How I Built This Site Using AI
What Worked, What Broke, and What I Didn't Expect
I rebuilt my personal website almost entirely with the help of AI tools. I approached it as an AI tool exploration across the full build process.
📝 Note: An expanded version of this article was published on Medium via Bootcamp with additional detail on the decision-making process.
1. The part AI didn't replace: Research & taste
I started with extensive research across personal websites and portfolio sites. Notion personal website templates turned out to be a useful source of inspiration, particularly for individual component patterns. Marketing portfolio examples were especially helpful for stylistic direction.
This phase was almost entirely manual: screenshots, comparisons, notes. The outcome was a clear set of structural and stylistic preferences that informed everything else.
2. Translating ideas into wireframes (with ChatGPT)
Once I had clear preferences from the research phase, I fed them to ChatGPT and started drilling into the specifics for my site. I used ChatGPT to:
- Test various approaches to section hierarchy and content organization
- Draft text-based wireframes that mapped out page structure
- Generate rough style mockups to visualize the direction
Through iteration, I landed on a warm, modern direction: soft neutrals, rounded edges, and a human-tech hybrid feel.
The output: text-based wireframes that became direct inputs for the site prototyping tool, plus rough visual mockups for my own reference.
3. Visual identity: the cartoonification experiment
I decided early to use an illustrated portrait instead of a photograph, aiming for a flat, editorial-style aesthetic with a New Yorker-inspired feel.

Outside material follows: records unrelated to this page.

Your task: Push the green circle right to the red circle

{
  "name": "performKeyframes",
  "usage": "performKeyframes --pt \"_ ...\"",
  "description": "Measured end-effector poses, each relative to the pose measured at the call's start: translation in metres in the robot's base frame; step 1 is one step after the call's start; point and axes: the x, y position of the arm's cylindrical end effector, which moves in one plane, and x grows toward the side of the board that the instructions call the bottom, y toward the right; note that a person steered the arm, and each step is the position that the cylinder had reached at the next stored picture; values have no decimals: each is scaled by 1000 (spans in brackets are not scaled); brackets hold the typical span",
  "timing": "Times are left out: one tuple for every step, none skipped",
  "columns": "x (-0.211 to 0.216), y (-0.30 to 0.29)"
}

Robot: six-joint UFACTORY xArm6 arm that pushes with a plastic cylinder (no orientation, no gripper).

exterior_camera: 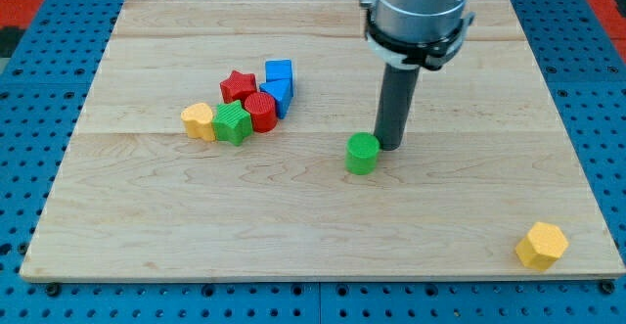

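Observation:
The green circle (362, 153) stands alone near the middle of the wooden board (323, 226). The red circle (260, 111) sits in a cluster toward the view's left, well apart from the green circle. My tip (390, 147) rests on the board just to the right of the green circle, touching or almost touching its right edge. The dark rod rises from there to the arm at the view's top.
The cluster holds a red star (238, 85), a blue cube (279, 72), a second blue block (278, 97), a green star (233, 123) and a yellow block (199, 120). A yellow hexagon (541, 245) lies at the bottom right corner.

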Motion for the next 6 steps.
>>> performKeyframes --pt "59 5" --pt "14 -18" --pt "-42 -21" --pt "-81 -48" --pt "-88 -29" --pt "-87 52"
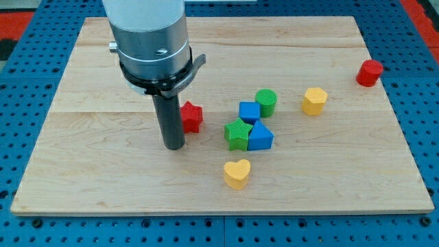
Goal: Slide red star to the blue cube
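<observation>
Yellow heart (237,173): nearest the camera, alone toward the board's bottom edge, below the central cluster and apart from it.

Board (103,185): pale wood, lying on a blue pegged bench.

Rod tip (174,146): planted on the board left of centre, just to the left of the red star and a shade nearer the bottom edge. The rod has no jaws and holds nothing; it can only push.

Red star (191,116): just beside the rod on its right flank, close enough that contact cannot be ruled in or out.

Blue cube (249,112): to the right of the star, roughly level with it, bare wood between the two.

Key relation: rod, star and cube stand nearly in a row from left to right, the star in the middle. A push toward the right edge looks the likely course, though the tip sits slightly low of the star's centre, which may send it drifting toward the top edge.

Cluster: green cylinder (266,101) just beside the cube on its upper right; green block (236,133) and blue triangular block (260,136) below it.

Outliers: yellow block (314,101) further right; red cylinder (369,73) near the right edge.
</observation>
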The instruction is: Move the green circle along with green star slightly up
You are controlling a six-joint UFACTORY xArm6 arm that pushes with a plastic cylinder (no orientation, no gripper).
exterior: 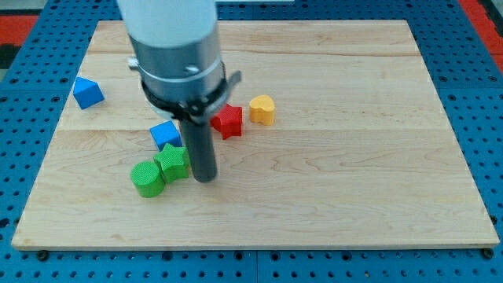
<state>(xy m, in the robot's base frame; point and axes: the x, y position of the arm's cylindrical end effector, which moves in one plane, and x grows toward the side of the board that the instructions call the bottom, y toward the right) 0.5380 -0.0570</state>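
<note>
The green circle (147,178) lies on the wooden board at the view's lower left. The green star (172,163) touches it on its upper right. My tip (205,178) rests on the board just to the right of the green star, close to it or touching it. The dark rod rises from the tip into the grey arm body (174,47) at the view's top.
A blue block (166,134) sits just above the green star. A red star (227,121) and a yellow heart (262,109) lie to the upper right of my tip. Another blue block (88,93) lies at the far left. The board (354,157) ends near the bottom.
</note>
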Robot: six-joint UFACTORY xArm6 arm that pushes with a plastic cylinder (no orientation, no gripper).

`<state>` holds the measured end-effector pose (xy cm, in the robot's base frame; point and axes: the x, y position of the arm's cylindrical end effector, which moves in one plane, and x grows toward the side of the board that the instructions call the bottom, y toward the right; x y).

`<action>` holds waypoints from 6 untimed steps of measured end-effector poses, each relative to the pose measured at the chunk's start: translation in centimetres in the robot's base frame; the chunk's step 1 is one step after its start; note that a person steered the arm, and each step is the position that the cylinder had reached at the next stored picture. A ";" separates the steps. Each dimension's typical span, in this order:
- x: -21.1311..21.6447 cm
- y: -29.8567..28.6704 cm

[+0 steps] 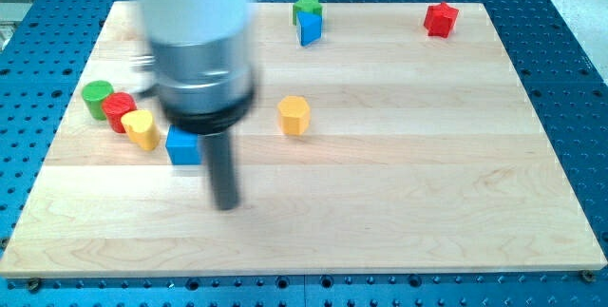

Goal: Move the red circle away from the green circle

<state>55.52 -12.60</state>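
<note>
My tip (226, 204) (a bare rod, nothing to clamp) should circle to ten o'clock between red circle (119, 110) and green circle (96, 97), touching neighbours.

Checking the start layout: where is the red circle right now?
The red circle sits near the board's left edge in the camera view, touching the green circle at its upper left and the yellow block at its lower right.

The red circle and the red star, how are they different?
The red circle is a round block, while the red star has points. The red circle sits at the view's left, squeezed between the green circle and a yellow block; the red star stands alone near the view's top right. My tip is nearer the red circle. Both are red.
</note>
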 end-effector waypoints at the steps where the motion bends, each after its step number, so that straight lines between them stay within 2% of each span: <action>1: 3.0 -9.7; 2: 0.8 -14.6; 3: -6.2 -17.6; 4: -11.8 -14.0; 5: -13.3 -6.6; 6: -13.2 -7.9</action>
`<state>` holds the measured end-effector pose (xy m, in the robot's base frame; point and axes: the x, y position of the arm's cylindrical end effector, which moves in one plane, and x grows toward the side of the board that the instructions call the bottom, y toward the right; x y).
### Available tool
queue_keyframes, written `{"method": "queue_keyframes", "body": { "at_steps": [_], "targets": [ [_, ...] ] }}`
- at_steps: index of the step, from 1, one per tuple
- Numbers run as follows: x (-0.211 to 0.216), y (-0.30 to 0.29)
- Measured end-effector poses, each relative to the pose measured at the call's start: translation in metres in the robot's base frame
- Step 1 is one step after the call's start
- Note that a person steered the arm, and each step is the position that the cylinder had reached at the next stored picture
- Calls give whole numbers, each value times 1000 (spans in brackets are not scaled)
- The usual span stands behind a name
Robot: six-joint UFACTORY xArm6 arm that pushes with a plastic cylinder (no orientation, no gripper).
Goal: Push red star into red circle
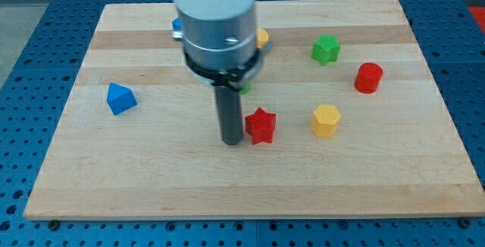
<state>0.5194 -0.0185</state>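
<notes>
The red star (261, 125) lies near the middle of the wooden board. The red circle, a short red cylinder (368, 77), stands toward the view's right, apart from the star and higher in the view. My tip (231, 141) rests on the board just left of the red star, very close to it or touching its left side. The arm's grey body (216, 27) rises above the rod and hides part of the board behind it.
A yellow hexagon block (326, 120) lies right of the star, between it and the red circle. A green star (326, 49) is at upper right. A blue block (120, 98) is at left. Blue (176, 26), yellow (262, 37) and green (245, 88) blocks peek out behind the arm.
</notes>
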Motion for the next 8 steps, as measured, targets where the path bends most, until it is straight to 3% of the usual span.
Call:
{"method": "queue_keyframes", "body": {
  "at_steps": [1, 4, 5, 6, 8],
  "targets": [
    [-6, 22],
    [-90, 112],
    [-80, 115],
    [-51, 78],
    [-72, 168]
  ]
}}
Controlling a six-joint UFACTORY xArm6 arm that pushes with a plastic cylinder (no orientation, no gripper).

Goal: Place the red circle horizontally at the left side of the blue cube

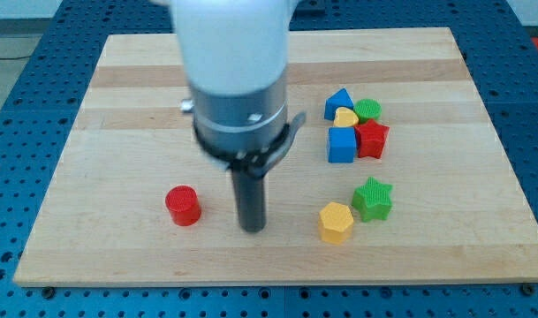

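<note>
A: Currently the wooden board (118, 79), pale and grained, carries the cluster at the view's right, the blue cube (341, 146) with the red star (373, 139) touching its right.

B: And our rod?

A: Plain rod, no jaws, holding nothing. My tip (251, 229) stands just right of the red circle (183, 206), a ribbed plastic cylinder well left of the cube. We risk shoving it leftward, off target, from this side.
</note>
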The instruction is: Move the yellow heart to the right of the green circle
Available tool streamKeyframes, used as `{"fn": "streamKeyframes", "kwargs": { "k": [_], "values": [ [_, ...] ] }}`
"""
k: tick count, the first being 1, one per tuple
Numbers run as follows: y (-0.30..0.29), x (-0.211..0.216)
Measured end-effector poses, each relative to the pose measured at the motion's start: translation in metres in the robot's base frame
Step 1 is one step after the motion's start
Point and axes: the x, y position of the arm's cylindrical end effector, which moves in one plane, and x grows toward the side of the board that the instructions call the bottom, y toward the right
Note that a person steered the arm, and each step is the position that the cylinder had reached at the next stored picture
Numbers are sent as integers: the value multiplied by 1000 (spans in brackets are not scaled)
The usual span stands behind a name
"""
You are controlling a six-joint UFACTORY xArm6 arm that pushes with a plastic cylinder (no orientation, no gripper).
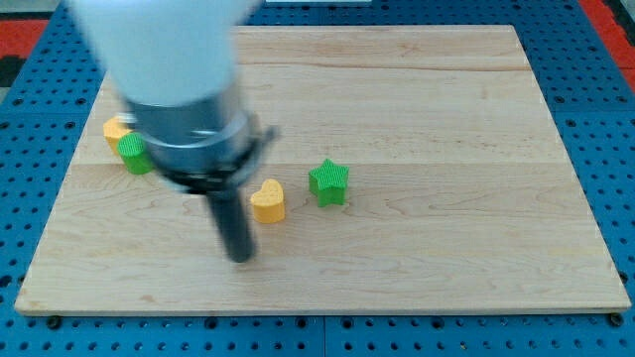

I tested Midjourney, DALL·E, Canva, and many tools from this AI cartoonizer roundup. Despite extensive prompt iteration (often with ChatGPT's help), results were inconsistent.
Artlist.io ultimately worked best, producing the closest match to what I had envisioned. I used it for the portrait and case study thumbnails to keep visual language consistent.
One limitation: Artlist (like most AI image tools) doesn't produce transparent PNGs, requiring post-processing in Photoshop.
4. Site prototyping with AI tools (and when things broke)
For prototyping, I used Magic Patterns, one of several AI prototyping tools I'd explored during Reforge's AI Productivity course (alongside Lovable, Bolt, v0).
Magic Patterns' strength is exploration, especially its Inspiration mode, which generates multiple design variations from the same inputs.
I fed it the wireframes and visual assets, then iterated extensively. The project reached around 80% complete.
Then on December 24th, Magic Patterns rolled out an update. Previously working prompts stopped producing usable results. I contacted support, got a rollback and extra credits, but issues persisted for days.
5. Tool switching, testing, and deployment
After multiple support exchanges, Magic Patterns eventually worked again. But at the time, thinking things might be broken for good, I moved the project to Claude Code, converting from React to PHP (based on advice from someone more technical).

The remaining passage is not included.